For the "pre-clinical testing" mentioned, the ground truth would likely be based on engineering specifications, material standards, and functional requirements applicable to the device's design and intended use, demonstrating equivalence to the predicate. No clinical outcomes data or expert consensus on clinical findings is discussed.

8. The sample size for the training set

Not applicable. This device is a catheter set, and the submission does not mention machine learning or AI requiring a training set.

9. How the ground truth for the training set was established

Not applicable. This device is a catheter set, not an AI/ML device.
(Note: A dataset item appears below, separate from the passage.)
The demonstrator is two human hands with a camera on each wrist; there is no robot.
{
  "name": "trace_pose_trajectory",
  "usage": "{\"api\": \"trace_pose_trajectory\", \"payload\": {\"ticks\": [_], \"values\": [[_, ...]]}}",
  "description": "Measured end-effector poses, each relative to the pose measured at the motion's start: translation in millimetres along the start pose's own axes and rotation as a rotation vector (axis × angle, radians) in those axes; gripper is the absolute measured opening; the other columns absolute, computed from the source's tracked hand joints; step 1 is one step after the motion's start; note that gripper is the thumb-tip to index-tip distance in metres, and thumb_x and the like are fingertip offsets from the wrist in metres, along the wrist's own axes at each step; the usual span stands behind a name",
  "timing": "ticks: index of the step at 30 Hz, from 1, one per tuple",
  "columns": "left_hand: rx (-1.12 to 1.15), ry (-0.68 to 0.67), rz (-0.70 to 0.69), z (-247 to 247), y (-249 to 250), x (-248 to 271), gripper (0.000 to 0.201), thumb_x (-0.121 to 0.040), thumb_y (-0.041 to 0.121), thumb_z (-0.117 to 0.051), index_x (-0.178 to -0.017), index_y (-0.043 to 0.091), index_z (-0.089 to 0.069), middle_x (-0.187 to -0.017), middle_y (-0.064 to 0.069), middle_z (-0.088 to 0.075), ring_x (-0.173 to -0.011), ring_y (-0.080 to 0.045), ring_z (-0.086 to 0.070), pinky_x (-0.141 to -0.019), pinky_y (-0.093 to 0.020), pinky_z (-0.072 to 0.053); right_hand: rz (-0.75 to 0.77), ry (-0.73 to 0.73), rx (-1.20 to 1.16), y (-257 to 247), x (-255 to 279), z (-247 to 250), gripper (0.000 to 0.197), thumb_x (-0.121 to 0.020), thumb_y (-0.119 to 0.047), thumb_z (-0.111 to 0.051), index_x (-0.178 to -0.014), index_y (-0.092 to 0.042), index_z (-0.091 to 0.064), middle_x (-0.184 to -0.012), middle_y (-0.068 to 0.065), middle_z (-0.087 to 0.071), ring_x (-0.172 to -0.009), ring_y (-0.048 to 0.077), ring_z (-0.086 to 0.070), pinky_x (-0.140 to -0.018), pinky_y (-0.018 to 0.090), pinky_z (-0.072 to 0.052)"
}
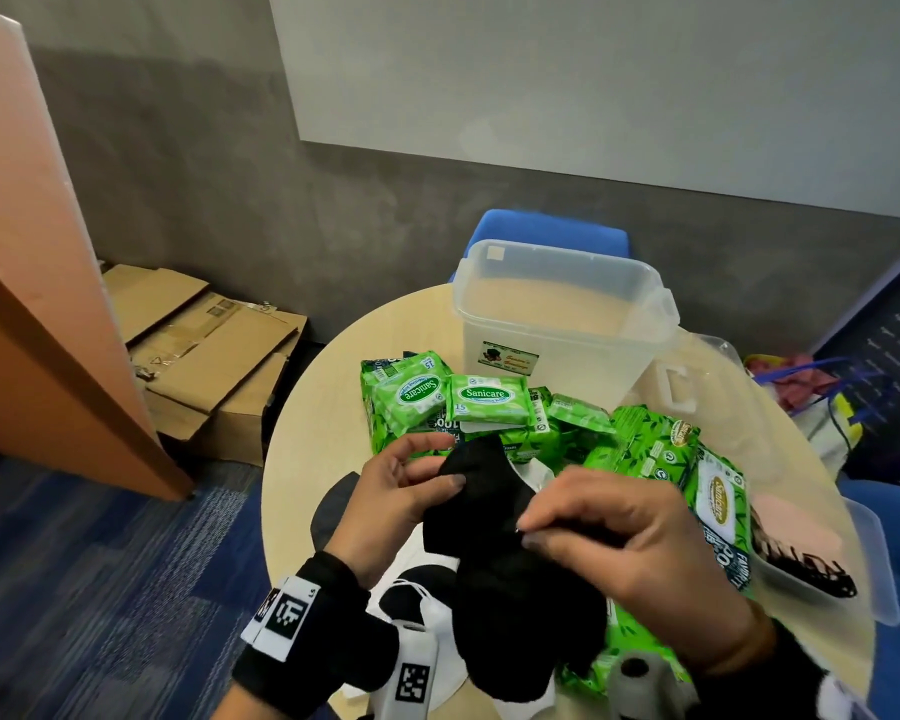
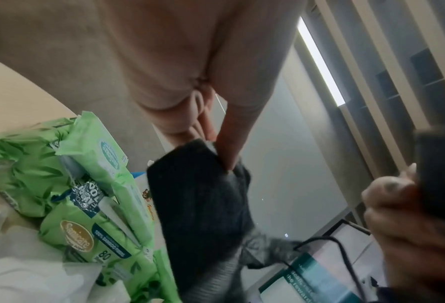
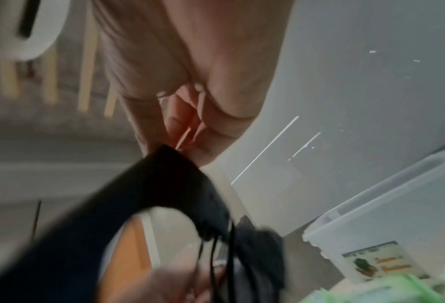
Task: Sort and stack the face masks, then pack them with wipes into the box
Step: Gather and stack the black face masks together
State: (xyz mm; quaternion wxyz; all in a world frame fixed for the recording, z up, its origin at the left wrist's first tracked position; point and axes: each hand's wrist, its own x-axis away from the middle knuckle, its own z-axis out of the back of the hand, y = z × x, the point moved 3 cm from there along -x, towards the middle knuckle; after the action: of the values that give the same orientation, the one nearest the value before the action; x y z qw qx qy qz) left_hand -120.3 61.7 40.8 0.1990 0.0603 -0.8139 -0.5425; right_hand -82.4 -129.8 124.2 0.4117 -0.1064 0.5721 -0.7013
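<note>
Both hands hold black face masks above the round table point(image 1: 302, 428). My left hand point(image 1: 401, 485) pinches the upper edge of a black mask point(image 1: 481, 491) between thumb and fingers; the left wrist view shows that mask point(image 2: 203, 205) hanging from the fingertips. My right hand point(image 1: 609, 532) pinches the edge of another black mask point(image 1: 526, 615), which droops below it; in the right wrist view this mask point(image 3: 164, 184) appears with its ear loops dangling. Green Sanicare wipe packs point(image 1: 489, 400) lie behind the hands. The clear plastic box point(image 1: 562, 324) stands open at the table's far side.
A clear lid point(image 1: 863, 553) with a pink mask point(image 1: 796, 522) and a black mask on it lies at the right. White masks point(image 1: 417, 605) lie on the table under my hands. A blue chair point(image 1: 552, 231) stands behind the box; flattened cardboard point(image 1: 204, 345) lies on the floor, left.
</note>
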Motion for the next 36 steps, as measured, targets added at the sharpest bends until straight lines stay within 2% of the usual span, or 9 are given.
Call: {"api": "trace_pose_trajectory", "payload": {"ticks": [3,6,10,14,16,19,24,29,36], "values": [[0.090,-0.036,-0.073,-5.7,2.3,4.2,0.028,-0.079,-0.004,-0.064,-0.105,0.005,-0.062,-0.081,-0.008,-0.074,-0.066,-0.015,-0.070,-0.056,-0.023,-0.054,-0.175,0.116,-0.188,9.6,-19.2,8.6,0.014,-0.069,0.002,-0.078,-0.073,-0.012,-0.076,-0.074,0.002,-0.071,-0.073,0.014,-0.065,-0.072,0.023,-0.051],[0.118,-0.073,-0.126,-16.1,4.2,8.5,0.027,-0.077,0.004,-0.063,-0.104,0.003,-0.061,-0.081,-0.008,-0.073,-0.066,-0.012,-0.068,-0.057,-0.020,-0.053,-0.291,0.275,-0.222,33.7,-34.6,3.0,0.019,-0.070,0.007,-0.076,-0.070,-0.013,-0.076,-0.086,0.007,-0.069,-0.082,0.021,-0.063,-0.083,0.038,-0.051],[0.048,-0.041,-0.161,-22.2,2.3,9.9,0.019,-0.091,-0.006,-0.052,-0.105,0.004,-0.062,-0.086,-0.008,-0.073,-0.073,-0.012,-0.069,-0.065,-0.020,-0.055,-0.417,0.381,-0.359,56.3,-42.2,-12.1,0.014,-0.075,0.011,-0.069,-0.076,-0.003,-0.072,-0.083,0.011,-0.072,-0.080,0.020,-0.066,-0.080,0.031,-0.053],[0.051,-0.007,-0.173,-27.4,0.7,13.5,0.023,-0.097,0.014,-0.049,-0.113,0.005,-0.063,-0.107,-0.007,-0.073,-0.098,-0.014,-0.068,-0.082,-0.020,-0.054,-0.388,0.377,-0.207,68.1,-43.7,-22.7,0.021,-0.080,0.005,-0.068,-0.075,-0.015,-0.069,-0.072,-0.002,-0.071,-0.073,0.010,-0.066,-0.075,0.025,-0.050],[0.005,-0.003,-0.196,-29.2,-2.5,14.2,0.027,-0.090,0.022,-0.059,-0.112,0.007,-0.063,-0.107,-0.005,-0.073,-0.098,-0.011,-0.068,-0.082,-0.018,-0.053,-0.350,0.379,-0.114,69.8,-43.9,-26.1,0.022,-0.081,0.003,-0.068,-0.075,-0.019,-0.067,-0.074,-0.002,-0.071,-0.074,0.009,-0.066,-0.074,0.023,-0.049],[-0.156,0.012,-0.228,-27.2,-10.1,8.7,0.029,-0.081,0.015,-0.073,-0.108,0.017,-0.063,-0.101,-0.001,-0.073,-0.093,-0.010,-0.068,-0.078,-0.021,-0.053,-0.302,0.399,-0.050,70.6,-41.6,-28.7,0.020,-0.082,0.000,-0.067,-0.081,-0.020,-0.066,-0.079,0.000,-0.071,-0.079,0.012,-0.067,-0.077,0.025,-0.051],[-0.112,0.058,-0.259,-22.0,-9.8,3.7,0.025,-0.090,-0.003,-0.060,-0.112,0.009,-0.061,-0.105,-0.007,-0.072,-0.097,-0.017,-0.068,-0.082,-0.025,-0.054,-0.402,0.263,-0.023,78.2,-35.8,-28.0,0.031,-0.085,-0.020,-0.069,-0.110,-0.035,-0.061,-0.092,-0.005,-0.069,-0.089,0.009,-0.066,-0.082,0.026,-0.054],[-0.098,0.079,-0.289,-23.0,-12.2,3.7,0.020,-0.089,0.001,-0.063,-0.107,0.009,-0.063,-0.098,-0.002,-0.073,-0.091,-0.011,-0.067,-0.077,-0.020,-0.052,-0.414,0.162,-0.051,78.1,-32.2,-30.6,0.015,-0.085,-0.010,-0.065,-0.093,-0.020,-0.073,-0.086,-0.002,-0.074,-0.083,0.011,-0.070,-0.076,0.030,-0.056],[-0.146,0.176,-0.139,-5.1,-32.4,6.4,0.025,-0.079,0.020,-0.070,-0.100,0.009,-0.066,-0.092,-0.008,-0.073,-0.083,-0.015,-0.068,-0.072,-0.027,-0.054,-0.445,0.122,-0.085,98.3,-34.2,-48.6,0.022,-0.078,-0.001,-0.068,-0.087,-0.020,-0.074,-0.086,-0.002,-0.075,-0.084,0.014,-0.070,-0.078,0.030,-0.055]]}}
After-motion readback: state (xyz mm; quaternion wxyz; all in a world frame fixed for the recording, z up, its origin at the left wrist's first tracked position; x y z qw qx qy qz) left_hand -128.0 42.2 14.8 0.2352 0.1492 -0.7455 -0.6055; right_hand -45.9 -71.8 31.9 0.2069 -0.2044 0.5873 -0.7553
§ 884.4530 Obstetric-gynecologic specialized manual instrument.

(a)
Identification. An obstetric-gynecologic specialized manual instrument is one of a group of devices used during obstetric-gynecologic procedures to perform manipulative diagnostic and surgical functions (e.g., dilating, grasping, measuring, and scraping), where structural integrity is the chief criterion of device performance. This type of device consists of the following:(1) An amniotome is an instrument used to rupture the fetal membranes.
(2) A circumcision clamp is an instrument used to compress the foreskin of the penis during circumcision of a male infant.
(3) An umbilical clamp is an instrument used to compress the umbilical cord.
(4) A uterine curette is an instrument used to scrape and remove material from the uterus.
(5) A fixed-size cervical dilator is any of a series of bougies of various sizes used to dilate the cervical os by stretching the cervix.
(6) A uterine elevator is an instrument inserted into the uterus used to lift and manipulate the uterus.
(7) A gynecological surgical forceps is an instrument with two blades and handles used to pull, grasp, or compress during gynecological examination.
(8) A cervical cone knife is a cutting instrument used to excise and remove tissue from the cervix.
(9) A gynecological cerclage needle is a looplike instrument used to suture the cervix.
(10) A hook-type contraceptive intrauterine device (IUD) remover is an instrument used to remove an IUD from the uterus.
(11) A gynecological fibroid screw is an instrument used to hold onto a fibroid.
(12) A uterine sound is an instrument used to determine the depth of the uterus by inserting it into the uterine cavity.
(13) A cytological cervical spatula is a blunt instrument used to scrape and remove cytological material from the surface of the cervix or vagina.
(14) A gynecological biopsy forceps is an instrument with two blades and handles used for gynecological biopsy procedures.
(15) A uterine tenaculum is a hooklike instrument used to seize and hold the cervix or fundus.
(16) An internal pelvimeter is an instrument used within the vagina to measure the diameter and capacity of the pelvis.
(17) A nonmetal vaginal speculum is a nonmetal instrument used to expose the interior of the vagina.
(18) A fiberoptic nonmetal vaginal speculum is a nonmetal instrument, with fiberoptic light, used to expose and illuminate the interior of the vagina.
(b)
Classification. (1) Class II (special controls). The device, when it is an umbilical clamp with or without a cutter, a uterine tenaculum which is sterile and does not use suction and is intended for single use, a nonmetal vaginal speculum, or a fiberoptic nonmetal vaginal speculum, is exempt from the premarket notification procedures in subpart E of part 807 of this chapter subject to the limitations in § 884.9.(2) Class I for the amniotome, uterine curette, cervical dilator (fixed-size bougies), cerclage needle, IUD remover, uterine sound, and gynecological biopsy forceps. The devices subject to this paragraph (b)(2) are exempt from the premarket notification procedures in subpart E of part 807 of this chapter, subject to the limitations in § 884.9.